Likewise, the Natalee Holloway case revealed the tension between genteel girlhood and sexual immodesty. The eighteen-year-old Holloway, revered in the media as a goal-oriented “good girl” with a full ride to the University of Alabama, elicited both sympathy and scorn when she disappeared on a high school trip to Aruba. Despite what her “angelic” blond locks connoted to some, others blamed Natalee for the tragedy that had befallen her. Joran van der Sloot and Deepak Kalpoe, persons of interest in Holloway’s disappearance, both chastised the Alabama teenager’s excessive drinking, psychological issues, and moral depravity. “The girl was crazy,” van der Sloot argued. “She came on to me huge. Dancing suggestively. Like a slut. I did belly shots on her, on the bar.”[32] Kalpoe echoed this sentiment: “To tell you quite frankly,” he told CBS, “[she] dressed like a slut, [and] talked like one, too. [Who] would go into a car with three strange guys[?] … and her mother, claiming her to be the goody-two-shoes. Enough with this bs [bullshit] already.”[33] Perhaps no one knows what happened to Holloway, but the fact that she might have spent her final hours in a drunken, sex-crazed stupor rubs many folks the wrong way. After all, what upstanding young woman would act in such a manner? Yet she still occupies a place of privilege in the American media canon. As a telegenic, blond, white American woman, or “girl,” she commands attention—in major network studios, in the living rooms of ordinary television viewers, and in the segregated fraternity and sorority mansions at the University of Alabama.[34]

This interplay between wide-eyed innocence and culpability comports with a broader social tendency to blame the female victims of sex crimes. In Cleveland, Texas, in 2012, a defense attorney compared an eleven-year-old girl who had been repeatedly gang raped to a spider luring flies to its “parlor.”[35] When a Toronto police officer told York University students in 2011 that “women should avoid dressing like sluts in order not to be victimized,” activists organized a “SlutWalk” to reappropriate the term in question and assert their sexual agency. Scholars Leigh Moscowitz and Spring-Serenity Duvall astutely note how this “victim-blame” mentality shapes coverage and public perceptions of youth abductions and disappearances. The “virgin-vamp myth,” they insist, governed news coverage of the Elizabeth Smart disappearance and those of other teenage girls. With Smart, “speculations about whether she invited sexual attention from her attacker or chose to stay with him rather than escape builds on myths that girls are ‘asking for it’ when they are kidnapped.” Indeed, “victims must conform to gender norms in order to be granted legitimacy as victims.”[36]

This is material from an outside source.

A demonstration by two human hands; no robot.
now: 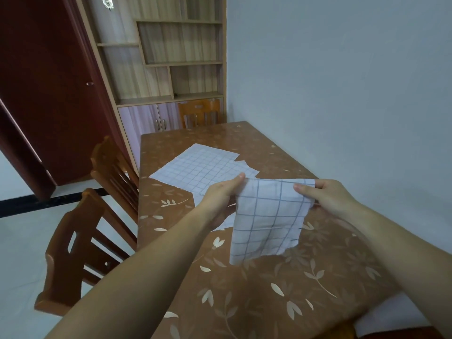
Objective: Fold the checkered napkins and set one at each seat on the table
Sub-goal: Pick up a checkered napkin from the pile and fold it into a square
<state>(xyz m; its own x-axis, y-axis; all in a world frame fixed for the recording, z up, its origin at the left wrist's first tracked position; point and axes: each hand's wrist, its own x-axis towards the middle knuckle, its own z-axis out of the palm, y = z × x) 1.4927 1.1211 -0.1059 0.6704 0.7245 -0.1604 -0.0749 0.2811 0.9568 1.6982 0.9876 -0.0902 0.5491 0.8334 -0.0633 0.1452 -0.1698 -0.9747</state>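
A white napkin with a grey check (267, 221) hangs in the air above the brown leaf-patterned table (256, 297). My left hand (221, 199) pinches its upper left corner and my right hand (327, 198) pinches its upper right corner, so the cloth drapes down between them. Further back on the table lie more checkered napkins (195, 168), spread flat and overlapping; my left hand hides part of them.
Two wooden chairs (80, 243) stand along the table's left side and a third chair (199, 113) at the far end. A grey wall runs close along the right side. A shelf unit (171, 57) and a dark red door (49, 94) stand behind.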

Of course, this policing of girls’ sexualities often coupled with the “victim-blame” pathology both have deep historical roots in the United States. Within the cauldron of chattel slavery, white men frequently deployed the myth of the “jezebel” to justify their sexual congress with black women. The unbridled, primordial sexuality of female slaves, they attested, practically forced them into bed. This myth, of course, belies the fact that male slaveholders had full access to the bodies of not just their slaves, but those of all blacks.[37] Historian Mary Odem, moreover, charts the dual-phased regulation of adolescent female sexuality in two California counties at the turn of the century. Moral reformers initially raised the age of consent to “protect” female youngsters from male predation. However, in a second wave of Progressive reform, advocates stripped these young women of their victimhood, taking direct aim at their sexual freedom through legal mechanisms. Young men faced no equivalent suppression.[38]

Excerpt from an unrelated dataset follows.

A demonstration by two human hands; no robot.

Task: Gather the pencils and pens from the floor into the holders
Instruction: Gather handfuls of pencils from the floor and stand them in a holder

Historian Susan Cahn makes a similar case regarding southern girls from 1920 to 1960. These youngsters, simultaneously portrayed as harbingers of a bright southern future and threats to its moral purity, carried the burden of a region and a nation. Reformers thus sought to enact social policy to constrain the sexualities of both white and black adolescent females.[39] Beginning in the twenties, a burgeoning youth culture kindled fears about young women’s sexual delinquency, disease, and “pollution” of the gene pool. From eugenic sterilization to the regulation of “pick-up girls” spreading venereal disease during World War II, southern moral reformers aimed to temper the ostensibly deleterious impact of female adolescents on the region. Cahn does well to underline the contested visions of girlhood that informed “purity” campaigns and desegregation efforts. On one hand, girls and young women in the South—particularly white ones—demanded protection from the ills of racial integration and miscegenation; on the other, they subverted firmly entrenched racial and gender hierarchies by crossing the color line and challenging male patriarchy through their sexual and social autonomy.[40]

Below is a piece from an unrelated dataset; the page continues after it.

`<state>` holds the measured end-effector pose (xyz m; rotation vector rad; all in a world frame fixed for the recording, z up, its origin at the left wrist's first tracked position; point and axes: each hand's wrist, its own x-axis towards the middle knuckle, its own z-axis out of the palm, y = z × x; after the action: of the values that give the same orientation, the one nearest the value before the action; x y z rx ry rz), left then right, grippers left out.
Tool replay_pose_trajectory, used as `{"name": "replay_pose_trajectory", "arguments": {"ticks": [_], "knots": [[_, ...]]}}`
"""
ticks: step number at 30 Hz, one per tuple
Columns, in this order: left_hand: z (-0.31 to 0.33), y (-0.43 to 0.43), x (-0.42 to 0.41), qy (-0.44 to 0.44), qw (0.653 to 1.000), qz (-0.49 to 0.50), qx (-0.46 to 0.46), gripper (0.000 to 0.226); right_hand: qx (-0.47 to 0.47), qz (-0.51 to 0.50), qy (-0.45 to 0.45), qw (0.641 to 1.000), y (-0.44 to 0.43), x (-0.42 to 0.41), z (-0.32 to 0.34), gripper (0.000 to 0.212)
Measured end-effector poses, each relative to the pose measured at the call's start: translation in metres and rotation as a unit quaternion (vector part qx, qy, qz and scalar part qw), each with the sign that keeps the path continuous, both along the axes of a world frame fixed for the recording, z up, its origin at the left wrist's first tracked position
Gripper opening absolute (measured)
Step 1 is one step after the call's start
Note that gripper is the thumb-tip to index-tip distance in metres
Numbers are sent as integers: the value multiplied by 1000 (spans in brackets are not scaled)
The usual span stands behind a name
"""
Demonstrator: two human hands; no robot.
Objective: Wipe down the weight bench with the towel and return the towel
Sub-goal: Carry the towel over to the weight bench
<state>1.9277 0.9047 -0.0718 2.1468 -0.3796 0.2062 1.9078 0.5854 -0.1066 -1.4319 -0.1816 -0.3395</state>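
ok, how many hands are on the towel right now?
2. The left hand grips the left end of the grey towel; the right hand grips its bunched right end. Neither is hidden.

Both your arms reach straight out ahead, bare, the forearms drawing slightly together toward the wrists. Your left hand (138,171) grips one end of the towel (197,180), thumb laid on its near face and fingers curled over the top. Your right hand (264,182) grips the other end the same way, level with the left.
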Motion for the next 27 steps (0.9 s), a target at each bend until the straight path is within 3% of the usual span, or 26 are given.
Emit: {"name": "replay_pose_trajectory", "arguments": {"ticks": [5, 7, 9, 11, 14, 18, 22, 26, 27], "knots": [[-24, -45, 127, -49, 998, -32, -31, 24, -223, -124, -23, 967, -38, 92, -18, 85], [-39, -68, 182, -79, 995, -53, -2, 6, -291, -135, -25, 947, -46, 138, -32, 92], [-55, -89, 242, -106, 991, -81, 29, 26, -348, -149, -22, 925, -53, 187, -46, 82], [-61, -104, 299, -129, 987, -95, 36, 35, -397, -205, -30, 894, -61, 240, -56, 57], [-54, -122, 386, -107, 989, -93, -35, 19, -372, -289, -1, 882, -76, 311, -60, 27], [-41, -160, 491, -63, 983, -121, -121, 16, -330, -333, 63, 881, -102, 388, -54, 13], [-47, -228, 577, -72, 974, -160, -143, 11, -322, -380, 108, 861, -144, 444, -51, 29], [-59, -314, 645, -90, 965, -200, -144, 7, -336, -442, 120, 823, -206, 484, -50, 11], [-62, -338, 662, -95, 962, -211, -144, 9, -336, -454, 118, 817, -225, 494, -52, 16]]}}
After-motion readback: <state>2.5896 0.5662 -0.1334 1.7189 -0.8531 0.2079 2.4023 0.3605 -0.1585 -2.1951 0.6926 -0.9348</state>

As Cahn suggests, apprehensions about youth structured both opposition to and support for the domestic upheavals of the mid-twentieth century. Historians Steven Mintz and Rebecca de Schweinitz both note the constellation of historical factors that motivated the youth and student activism of the fifties, sixties, and seventies. The military draft; heightened expectations from the state following the Second World War and the establishment of a New Deal “consensus”; persistent segregation in schools and public accommodations; the postwar baby boom; the Emmett Till tragedy; the Brown decisions; the Great Migration; and the rapid expansion of education opportunities all increased young people’s willingness and ability to mobilize.[41] These developments also buttressed critics’ claims about the hazardous effects of social permissiveness. Authors penned books with titles such as Suburbia’s Coddled Kids, and Newsweek magazine plastered on its cover a photograph of a “child manipulating mother and father dolls.”[42] Student activism resulted, in this critical view, from the privileges bestowed upon undeserving and ungrateful young Americans.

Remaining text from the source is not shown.